In September 1922, Oguri began working at a printer. During this period, he took interest in literature, and during the four years he worked there, he wrote a series of detective novels and stories: Aru Kenji no Isho, Gen'naiyaki Mujutsu Osho, Benigara Rakuda no Himitsu and Madōji. These last three works would later be published in 1936 (Aru Kenji no Isho was published in 1927).

==Major works==
Oguri's major works include:
- Black Death Hall Murders (Kokushikan Satsujinjiken, 黒死館殺人事件)

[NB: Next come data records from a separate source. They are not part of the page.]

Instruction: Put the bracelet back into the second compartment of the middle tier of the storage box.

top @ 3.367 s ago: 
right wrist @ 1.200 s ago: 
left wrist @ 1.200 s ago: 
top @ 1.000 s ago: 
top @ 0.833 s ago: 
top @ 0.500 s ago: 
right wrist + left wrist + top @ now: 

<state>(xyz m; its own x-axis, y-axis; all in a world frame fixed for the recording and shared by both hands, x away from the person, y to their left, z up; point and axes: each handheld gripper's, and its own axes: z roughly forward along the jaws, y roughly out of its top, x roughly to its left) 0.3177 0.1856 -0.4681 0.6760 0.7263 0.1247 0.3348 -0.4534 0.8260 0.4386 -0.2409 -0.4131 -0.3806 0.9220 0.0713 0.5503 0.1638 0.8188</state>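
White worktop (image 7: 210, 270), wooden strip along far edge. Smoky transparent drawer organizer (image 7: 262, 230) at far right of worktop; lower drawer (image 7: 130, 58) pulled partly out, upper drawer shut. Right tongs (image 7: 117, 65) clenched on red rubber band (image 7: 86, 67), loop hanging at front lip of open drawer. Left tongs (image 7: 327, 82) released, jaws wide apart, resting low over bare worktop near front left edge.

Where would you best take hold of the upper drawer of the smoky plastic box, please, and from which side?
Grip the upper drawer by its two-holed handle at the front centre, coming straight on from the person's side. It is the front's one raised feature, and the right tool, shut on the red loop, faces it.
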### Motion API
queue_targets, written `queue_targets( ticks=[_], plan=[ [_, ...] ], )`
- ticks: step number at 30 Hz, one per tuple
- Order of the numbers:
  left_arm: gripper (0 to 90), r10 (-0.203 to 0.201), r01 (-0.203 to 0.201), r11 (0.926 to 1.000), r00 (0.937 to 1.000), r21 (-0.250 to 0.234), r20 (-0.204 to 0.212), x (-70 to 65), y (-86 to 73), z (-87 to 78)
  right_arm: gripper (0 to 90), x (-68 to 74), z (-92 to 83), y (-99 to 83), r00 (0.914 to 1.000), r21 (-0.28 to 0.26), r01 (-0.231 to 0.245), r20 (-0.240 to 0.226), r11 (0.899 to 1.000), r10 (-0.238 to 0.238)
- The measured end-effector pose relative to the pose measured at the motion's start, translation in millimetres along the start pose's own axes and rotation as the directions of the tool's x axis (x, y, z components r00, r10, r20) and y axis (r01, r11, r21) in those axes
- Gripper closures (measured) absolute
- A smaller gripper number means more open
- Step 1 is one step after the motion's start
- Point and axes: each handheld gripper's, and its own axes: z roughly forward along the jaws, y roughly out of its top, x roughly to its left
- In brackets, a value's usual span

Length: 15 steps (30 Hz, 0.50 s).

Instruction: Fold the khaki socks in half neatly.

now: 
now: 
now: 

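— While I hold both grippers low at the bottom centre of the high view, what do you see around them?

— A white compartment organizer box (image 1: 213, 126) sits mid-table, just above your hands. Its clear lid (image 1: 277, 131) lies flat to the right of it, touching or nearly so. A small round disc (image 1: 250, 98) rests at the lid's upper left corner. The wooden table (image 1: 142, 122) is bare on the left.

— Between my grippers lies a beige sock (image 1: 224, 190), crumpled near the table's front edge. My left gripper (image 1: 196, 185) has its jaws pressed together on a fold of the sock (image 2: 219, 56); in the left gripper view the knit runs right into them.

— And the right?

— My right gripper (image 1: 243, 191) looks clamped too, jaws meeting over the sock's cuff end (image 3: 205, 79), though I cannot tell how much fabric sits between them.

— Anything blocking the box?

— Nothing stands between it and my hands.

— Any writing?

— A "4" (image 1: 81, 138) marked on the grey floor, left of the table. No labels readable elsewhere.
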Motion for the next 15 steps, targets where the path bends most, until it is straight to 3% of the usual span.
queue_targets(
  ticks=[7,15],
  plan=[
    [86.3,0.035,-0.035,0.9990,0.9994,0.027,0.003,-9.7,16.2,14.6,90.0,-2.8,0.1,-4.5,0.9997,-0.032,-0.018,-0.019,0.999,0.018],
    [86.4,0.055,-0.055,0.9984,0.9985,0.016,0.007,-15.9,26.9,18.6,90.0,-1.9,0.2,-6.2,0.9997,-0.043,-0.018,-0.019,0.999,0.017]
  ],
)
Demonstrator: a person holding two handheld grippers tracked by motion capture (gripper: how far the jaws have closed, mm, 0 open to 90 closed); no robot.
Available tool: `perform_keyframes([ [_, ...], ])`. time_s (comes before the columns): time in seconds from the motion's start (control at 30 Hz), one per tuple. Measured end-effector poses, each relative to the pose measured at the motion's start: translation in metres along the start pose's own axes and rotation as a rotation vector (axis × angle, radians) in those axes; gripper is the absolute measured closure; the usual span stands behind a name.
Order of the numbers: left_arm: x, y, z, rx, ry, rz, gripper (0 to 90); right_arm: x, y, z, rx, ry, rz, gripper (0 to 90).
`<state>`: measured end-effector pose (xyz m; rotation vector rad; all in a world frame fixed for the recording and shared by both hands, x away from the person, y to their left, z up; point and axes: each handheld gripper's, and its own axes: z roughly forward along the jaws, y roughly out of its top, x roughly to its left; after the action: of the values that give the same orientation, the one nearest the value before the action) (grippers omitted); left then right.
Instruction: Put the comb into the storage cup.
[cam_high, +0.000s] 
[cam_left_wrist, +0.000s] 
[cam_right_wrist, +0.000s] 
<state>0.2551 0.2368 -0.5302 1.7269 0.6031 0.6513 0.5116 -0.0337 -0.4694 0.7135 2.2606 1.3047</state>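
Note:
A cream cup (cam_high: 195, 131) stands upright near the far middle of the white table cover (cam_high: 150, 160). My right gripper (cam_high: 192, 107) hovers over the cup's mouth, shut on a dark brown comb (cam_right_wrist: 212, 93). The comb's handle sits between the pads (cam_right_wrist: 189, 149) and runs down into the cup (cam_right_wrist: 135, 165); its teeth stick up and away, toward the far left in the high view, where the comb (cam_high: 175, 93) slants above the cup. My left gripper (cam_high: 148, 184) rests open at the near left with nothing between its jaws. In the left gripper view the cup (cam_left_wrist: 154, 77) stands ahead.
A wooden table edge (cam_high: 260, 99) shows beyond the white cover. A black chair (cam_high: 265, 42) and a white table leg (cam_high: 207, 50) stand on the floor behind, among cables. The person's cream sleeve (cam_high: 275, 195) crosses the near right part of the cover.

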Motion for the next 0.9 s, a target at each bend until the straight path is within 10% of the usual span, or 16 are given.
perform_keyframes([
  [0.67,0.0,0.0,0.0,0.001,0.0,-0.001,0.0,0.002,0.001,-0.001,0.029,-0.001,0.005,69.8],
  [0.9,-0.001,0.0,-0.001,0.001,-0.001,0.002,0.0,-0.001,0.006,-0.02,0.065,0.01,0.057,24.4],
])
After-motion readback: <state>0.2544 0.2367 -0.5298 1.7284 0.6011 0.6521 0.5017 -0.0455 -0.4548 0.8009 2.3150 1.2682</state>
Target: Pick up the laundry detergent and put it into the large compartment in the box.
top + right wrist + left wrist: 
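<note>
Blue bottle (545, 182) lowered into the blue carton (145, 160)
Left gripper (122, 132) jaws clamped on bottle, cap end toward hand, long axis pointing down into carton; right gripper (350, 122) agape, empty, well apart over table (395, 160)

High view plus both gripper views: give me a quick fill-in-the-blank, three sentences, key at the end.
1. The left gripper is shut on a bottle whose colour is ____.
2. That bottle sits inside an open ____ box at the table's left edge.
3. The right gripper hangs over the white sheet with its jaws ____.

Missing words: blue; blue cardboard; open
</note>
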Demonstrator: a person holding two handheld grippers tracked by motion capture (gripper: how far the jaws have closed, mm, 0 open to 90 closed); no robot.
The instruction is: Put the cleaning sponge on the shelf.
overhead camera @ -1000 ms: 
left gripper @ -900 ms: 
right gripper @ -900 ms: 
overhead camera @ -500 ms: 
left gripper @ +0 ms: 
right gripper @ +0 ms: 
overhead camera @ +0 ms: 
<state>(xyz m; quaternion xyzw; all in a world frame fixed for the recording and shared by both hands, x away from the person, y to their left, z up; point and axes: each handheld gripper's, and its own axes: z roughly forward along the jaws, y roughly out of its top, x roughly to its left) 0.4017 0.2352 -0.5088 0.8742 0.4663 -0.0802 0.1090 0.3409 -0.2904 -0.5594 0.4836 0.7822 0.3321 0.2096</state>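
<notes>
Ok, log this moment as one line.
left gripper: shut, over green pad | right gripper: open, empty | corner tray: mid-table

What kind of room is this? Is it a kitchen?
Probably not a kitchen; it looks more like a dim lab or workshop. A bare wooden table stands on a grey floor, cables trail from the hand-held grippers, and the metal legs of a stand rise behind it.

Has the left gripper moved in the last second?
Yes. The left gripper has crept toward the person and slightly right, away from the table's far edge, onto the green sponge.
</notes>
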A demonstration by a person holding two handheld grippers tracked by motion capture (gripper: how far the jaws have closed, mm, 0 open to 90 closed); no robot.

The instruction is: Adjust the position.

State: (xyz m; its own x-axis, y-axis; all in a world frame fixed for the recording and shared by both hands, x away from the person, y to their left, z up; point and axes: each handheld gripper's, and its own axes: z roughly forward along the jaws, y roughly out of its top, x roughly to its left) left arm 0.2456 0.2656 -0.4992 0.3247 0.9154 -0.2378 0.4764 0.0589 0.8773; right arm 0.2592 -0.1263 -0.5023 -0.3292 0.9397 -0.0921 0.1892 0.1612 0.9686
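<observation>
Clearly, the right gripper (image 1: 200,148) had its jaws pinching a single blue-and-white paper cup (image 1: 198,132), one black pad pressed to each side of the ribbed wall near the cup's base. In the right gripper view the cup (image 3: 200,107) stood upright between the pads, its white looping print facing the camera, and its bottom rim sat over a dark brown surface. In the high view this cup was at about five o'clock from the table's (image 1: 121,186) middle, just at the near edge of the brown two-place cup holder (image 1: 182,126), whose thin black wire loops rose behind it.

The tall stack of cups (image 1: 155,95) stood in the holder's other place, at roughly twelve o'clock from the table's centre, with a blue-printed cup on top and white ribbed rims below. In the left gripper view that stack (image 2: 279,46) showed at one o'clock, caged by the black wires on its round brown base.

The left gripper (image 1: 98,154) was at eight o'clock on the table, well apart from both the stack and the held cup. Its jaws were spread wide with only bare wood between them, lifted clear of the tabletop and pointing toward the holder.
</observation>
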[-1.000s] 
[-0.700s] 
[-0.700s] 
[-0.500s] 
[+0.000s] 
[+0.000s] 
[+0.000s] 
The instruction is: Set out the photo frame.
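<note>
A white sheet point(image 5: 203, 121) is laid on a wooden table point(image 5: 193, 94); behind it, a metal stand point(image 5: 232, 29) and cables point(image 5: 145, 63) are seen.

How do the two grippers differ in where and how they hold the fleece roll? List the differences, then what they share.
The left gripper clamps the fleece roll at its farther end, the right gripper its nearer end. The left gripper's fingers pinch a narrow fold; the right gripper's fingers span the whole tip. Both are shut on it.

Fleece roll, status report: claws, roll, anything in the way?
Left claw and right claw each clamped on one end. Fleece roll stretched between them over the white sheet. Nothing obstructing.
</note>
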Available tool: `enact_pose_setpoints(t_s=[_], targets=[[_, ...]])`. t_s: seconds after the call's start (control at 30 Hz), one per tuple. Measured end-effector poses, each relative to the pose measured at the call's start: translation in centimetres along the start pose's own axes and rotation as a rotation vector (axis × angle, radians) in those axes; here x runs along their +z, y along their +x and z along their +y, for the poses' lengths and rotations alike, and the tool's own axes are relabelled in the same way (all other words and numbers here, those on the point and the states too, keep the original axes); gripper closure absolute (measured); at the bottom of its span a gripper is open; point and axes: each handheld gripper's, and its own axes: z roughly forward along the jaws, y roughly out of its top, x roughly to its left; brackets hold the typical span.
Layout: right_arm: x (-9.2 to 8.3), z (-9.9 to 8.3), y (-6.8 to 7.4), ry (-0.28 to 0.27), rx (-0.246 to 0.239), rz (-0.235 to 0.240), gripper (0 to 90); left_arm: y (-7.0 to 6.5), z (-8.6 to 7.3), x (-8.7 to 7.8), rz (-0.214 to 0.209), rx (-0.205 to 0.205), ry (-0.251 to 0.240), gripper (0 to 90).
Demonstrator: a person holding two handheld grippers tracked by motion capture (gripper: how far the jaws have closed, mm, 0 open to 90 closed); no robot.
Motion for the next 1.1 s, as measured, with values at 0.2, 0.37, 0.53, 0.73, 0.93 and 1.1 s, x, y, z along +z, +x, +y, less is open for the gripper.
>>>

- Perfect Crime (Kanzen Hanzai, 完全犯罪)

According to researcher Sari Kawana, he was one of the authors involved in writing "mad scientist murders," a subgenre within the larger stream of Japanese detective fiction during the 1920s and 1930s. He used the motif of the "mad scientist" and his uncompromising attitude toward his work to criticize the widespread overconfidence in the possibilities of science and to highlight the potential incompatibility between science and ethics. Other writers involved in that genre were Kozakai Fuboku, Yumeno Kyusaku, and Unno Juza.